Route information
- Maintained by FDOT
- Length: 7.281 mi (11.718 km)

Major junctions
- South end: US 98 / US 98 Bus. in Pensacola
- North end: CR 290 in Ferry Pass

Location
- Country: United States
- State: Florida
- Counties: Escambia

Highway system
- Florida State Highway System; Interstate; US; State Former; Pre‑1945; ; Toll; Scenic;
| ← SR 285 |  | → SR 291 |

= Florida State Road 289 =

State highway in Florida, United States

State Road 289 (SR 289), known locally as North 9th Avenue, is a north-south major thoroughfare in Pensacola, Florida.

==Route description==
SR 289 begins at U.S. Route 98 (US 98), US 98 Business (US 98 Bus.), and unsigned SR 30 in Pensacola, east of the Pensacola Bay Center.
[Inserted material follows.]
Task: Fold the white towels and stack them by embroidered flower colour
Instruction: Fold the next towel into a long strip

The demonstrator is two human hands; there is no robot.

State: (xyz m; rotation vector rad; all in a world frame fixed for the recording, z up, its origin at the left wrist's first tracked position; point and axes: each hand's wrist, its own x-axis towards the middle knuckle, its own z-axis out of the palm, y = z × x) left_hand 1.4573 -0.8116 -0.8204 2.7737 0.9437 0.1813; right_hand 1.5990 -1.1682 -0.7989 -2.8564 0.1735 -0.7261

At this point, US 98 Bus. and SR 30 head west and US 98 and SR 30 head east on the one-way pair of East Chase Street eastbound and East Gregory Street westbound. The southern terminus of SR 289 also serves as the eastern terminus of US 98 Bus. From here, SR 289 heads north as an unsigned highway that is concurrent with US 98 on four-lane undivided North 9th Avenue. The road passes through commercial areas, crossing a CSX railroad line. North 9th Avenue continues past homes and businesses, reaching an intersection with US 90/SR 10A, where US 98 turns west on that road and SR 289 continues north signed. SR 289 heads through more of Pensacola, intersecting the eastern terminus of SR 752 before crossing SR 295.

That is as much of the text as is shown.